*Task goal*
Only the pictures are to be left out; the listing itself is repeated exactly.

*Recorded data*
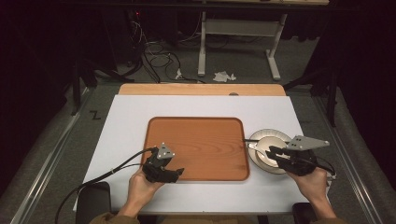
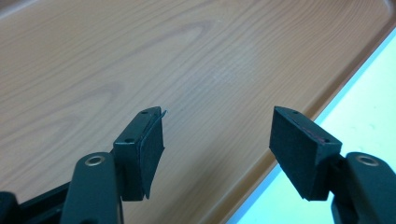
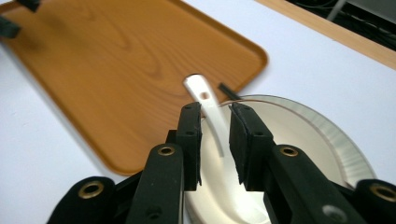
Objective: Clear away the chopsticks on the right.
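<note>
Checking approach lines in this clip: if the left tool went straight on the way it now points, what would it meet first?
Most likely the wooden tray: the left tool, jaws open with nothing between them, looks down along the tray's bare surface, with its rim and the white table off to one side. Depth is hard to judge.

Both grippers are black, left gripper (image 1: 180, 172) and right gripper (image 1: 270, 152) alike, with brass-ringed screws and dark foam-faced jaws. Each carries a grey three-cornered plate on top. Black cables trail from them. Olive sleeves show beside the tray (image 1: 196, 176).
</note>
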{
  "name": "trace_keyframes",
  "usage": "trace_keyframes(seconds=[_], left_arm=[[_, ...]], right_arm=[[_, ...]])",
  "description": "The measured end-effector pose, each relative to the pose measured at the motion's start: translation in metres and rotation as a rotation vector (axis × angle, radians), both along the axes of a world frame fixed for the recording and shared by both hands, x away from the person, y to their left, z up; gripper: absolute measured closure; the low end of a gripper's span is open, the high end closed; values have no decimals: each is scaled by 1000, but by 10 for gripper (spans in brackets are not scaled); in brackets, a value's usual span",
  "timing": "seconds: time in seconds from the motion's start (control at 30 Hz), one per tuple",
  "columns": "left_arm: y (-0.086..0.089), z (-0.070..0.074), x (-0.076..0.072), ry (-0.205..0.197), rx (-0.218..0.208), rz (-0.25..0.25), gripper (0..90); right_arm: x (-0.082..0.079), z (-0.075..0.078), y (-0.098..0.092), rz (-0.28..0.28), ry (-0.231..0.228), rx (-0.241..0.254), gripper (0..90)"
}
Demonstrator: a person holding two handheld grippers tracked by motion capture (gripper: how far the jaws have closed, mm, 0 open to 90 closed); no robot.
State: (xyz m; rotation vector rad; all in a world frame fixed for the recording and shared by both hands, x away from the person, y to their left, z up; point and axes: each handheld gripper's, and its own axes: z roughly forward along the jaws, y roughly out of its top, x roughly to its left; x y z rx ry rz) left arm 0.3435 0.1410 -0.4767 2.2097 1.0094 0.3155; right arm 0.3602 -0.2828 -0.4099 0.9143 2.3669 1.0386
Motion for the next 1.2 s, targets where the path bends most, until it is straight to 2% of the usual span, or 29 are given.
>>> trace_keyframes(seconds=[0.23,0.47,0.53,0.57,0.6,0.77,0.87,0.97,1.1,1.2], left_arm=[[0,-1,1,3,4,2,350],[0,0,0,0,4,-1,350],[0,-1,1,5,6,-2,350],[0,-1,1,6,7,-2,350],[0,-1,2,6,7,-2,350],[-1,-2,2,8,9,-2,350],[-1,-3,2,16,5,-4,350],[-2,-3,2,16,5,-4,350],[-2,-3,2,18,6,-5,349],[-2,-3,3,23,2,-7,348]], right_arm=[[23,2,-11,-73,7,39,776],[39,-6,-20,-122,21,17,776],[49,-9,-30,-165,36,18,776],[49,-9,-30,-165,36,18,776],[55,-12,-37,-195,40,14,776],[63,-17,-51,-250,58,14,776],[69,-21,-63,-289,54,-5,776],[71,-23,-67,-297,66,-6,776],[78,-33,-70,-314,95,-46,773],[79,-36,-72,-321,105,-49,769]])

*Solution to the problem*
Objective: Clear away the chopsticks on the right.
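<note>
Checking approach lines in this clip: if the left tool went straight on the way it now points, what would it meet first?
Most likely the wooden tray: the left tool, jaws open with nothing between them, looks down along the tray's bare surface, with its rim and the white table off to one side. Depth is hard to judge.

Both grippers are black, left gripper (image 1: 180, 172) and right gripper (image 1: 270, 152) alike, with brass-ringed screws and dark foam-faced jaws. Each carries a grey three-cornered plate on top. Black cables trail from them. Olive sleeves show beside the tray (image 1: 196, 176).
</note>
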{
  "name": "trace_keyframes",
  "usage": "trace_keyframes(seconds=[_], left_arm=[[_, ...]], right_arm=[[_, ...]])",
  "description": "The measured end-effector pose, each relative to the pose measured at the motion's start: translation in metres and rotation as a rotation vector (axis × angle, radians), both along the axes of a world frame fixed for the recording and shared by both hands, x away from the person, y to their left, z up; gripper: absolute measured closure; the low end of a gripper's span is open, the high end closed; values have no decimals: each is scaled by 1000, but by 10 for gripper (spans in brackets are not scaled); in brackets, a value's usual span",
  "timing": "seconds: time in seconds from the motion's start (control at 30 Hz), one per tuple",
  "columns": "left_arm: y (-0.086..0.089), z (-0.070..0.074), x (-0.076..0.072), ry (-0.205..0.197), rx (-0.218..0.208), rz (-0.25..0.25), gripper (0..90); right_arm: x (-0.082..0.079), z (-0.075..0.078), y (-0.098..0.092), rz (-0.28..0.28), ry (-0.231..0.228), rx (-0.241..0.254), gripper (0..90)"
}
Demonstrator: a person holding two handheld grippers tracked by motion capture (gripper: how far the jaws have closed, mm, 0 open to 90 closed); no robot.
State: (xyz m; rotation vector rad; all in a world frame fixed for the recording and shared by both hands, x away from the person, y to their left, z up; point and axes: each handheld gripper's, and its own axes: z roughly forward along the jaws, y roughly out of its top, x roughly to its left; x y z rx ry rz) left arm 0.3435 0.1410 -0.4767 2.2097 1.0094 0.3155; right arm 0.3602 -0.2828 -0.4099 0.9143 2.3669 1.0386
Motion for the next 1.2 s, targets where the path bends most, until it is straight to 2% of the usual span, or 29 are given.
>>> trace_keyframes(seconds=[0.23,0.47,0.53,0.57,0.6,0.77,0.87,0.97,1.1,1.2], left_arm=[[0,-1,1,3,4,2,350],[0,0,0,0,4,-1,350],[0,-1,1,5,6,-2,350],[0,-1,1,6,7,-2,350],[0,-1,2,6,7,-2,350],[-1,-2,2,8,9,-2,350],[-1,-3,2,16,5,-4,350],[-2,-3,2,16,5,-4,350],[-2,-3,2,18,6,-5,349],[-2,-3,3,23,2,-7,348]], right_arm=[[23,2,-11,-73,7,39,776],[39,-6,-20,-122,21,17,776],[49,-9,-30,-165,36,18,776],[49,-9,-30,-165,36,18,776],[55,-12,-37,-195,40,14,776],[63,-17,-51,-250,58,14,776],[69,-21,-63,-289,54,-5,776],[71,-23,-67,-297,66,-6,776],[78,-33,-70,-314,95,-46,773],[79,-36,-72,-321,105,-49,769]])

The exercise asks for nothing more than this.